What you return must be exactly the lines from the one containing "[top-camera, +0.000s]" through the close of the listing, both included.
....
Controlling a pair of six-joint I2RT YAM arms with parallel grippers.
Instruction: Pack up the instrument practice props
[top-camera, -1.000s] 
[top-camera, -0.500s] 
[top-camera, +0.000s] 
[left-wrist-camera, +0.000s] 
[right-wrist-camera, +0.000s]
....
## Exercise response
[top-camera, +0.000s] 
[left-wrist-camera, +0.000s] 
[right-wrist-camera, +0.000s]

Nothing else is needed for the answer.